(About this exercise) Give the data again exactly as it is written.

(Data segment)
☆ ☆ ☆ ☆

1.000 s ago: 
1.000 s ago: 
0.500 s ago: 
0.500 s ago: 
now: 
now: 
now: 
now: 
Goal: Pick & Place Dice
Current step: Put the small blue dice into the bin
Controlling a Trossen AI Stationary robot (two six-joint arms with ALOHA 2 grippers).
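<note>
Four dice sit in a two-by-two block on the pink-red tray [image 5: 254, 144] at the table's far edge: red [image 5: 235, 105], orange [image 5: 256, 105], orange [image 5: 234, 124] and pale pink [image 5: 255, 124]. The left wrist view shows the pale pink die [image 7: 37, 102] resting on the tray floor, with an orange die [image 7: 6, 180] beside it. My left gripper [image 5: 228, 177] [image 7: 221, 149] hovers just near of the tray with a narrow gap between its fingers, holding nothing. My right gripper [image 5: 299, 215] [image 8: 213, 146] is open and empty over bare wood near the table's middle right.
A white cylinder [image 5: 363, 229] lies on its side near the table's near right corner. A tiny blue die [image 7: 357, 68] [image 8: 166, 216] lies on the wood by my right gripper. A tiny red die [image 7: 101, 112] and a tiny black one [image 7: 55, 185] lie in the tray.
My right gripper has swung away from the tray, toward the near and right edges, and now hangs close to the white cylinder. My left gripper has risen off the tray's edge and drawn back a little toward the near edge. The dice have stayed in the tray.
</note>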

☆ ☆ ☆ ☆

(Result of this task)
1.000 s ago: 
1.000 s ago: 
0.500 s ago: 
0.500 s ago: 
now: 
now: 
now: 
now: 
Goal: Pick & Place Dice
Current step: Put the small blue dice into the bin
Controlling a Trossen AI Stationary robot (two six-joint arms with ALOHA 2 grippers).
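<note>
Four dice sit in a two-by-two block on the pink-red tray [image 5: 254, 144] at the table's far edge: red [image 5: 235, 105], orange [image 5: 256, 105], orange [image 5: 234, 124] and pale pink [image 5: 255, 124]. The left wrist view shows the pale pink die [image 7: 37, 102] resting on the tray floor, with an orange die [image 7: 6, 180] beside it. My left gripper [image 5: 228, 177] [image 7: 221, 149] hovers just near of the tray with a narrow gap between its fingers, holding nothing. My right gripper [image 5: 299, 215] [image 8: 213, 146] is open and empty over bare wood near the table's middle right.
A white cylinder [image 5: 363, 229] lies on its side near the table's near right corner. A tiny blue die [image 7: 357, 68] [image 8: 166, 216] lies on the wood by my right gripper. A tiny red die [image 7: 101, 112] and a tiny black one [image 7: 55, 185] lie in the tray.
My right gripper has swung away from the tray, toward the near and right edges, and now hangs close to the white cylinder. My left gripper has risen off the tray's edge and drawn back a little toward the near edge. The dice have stayed in the tray.
</note>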

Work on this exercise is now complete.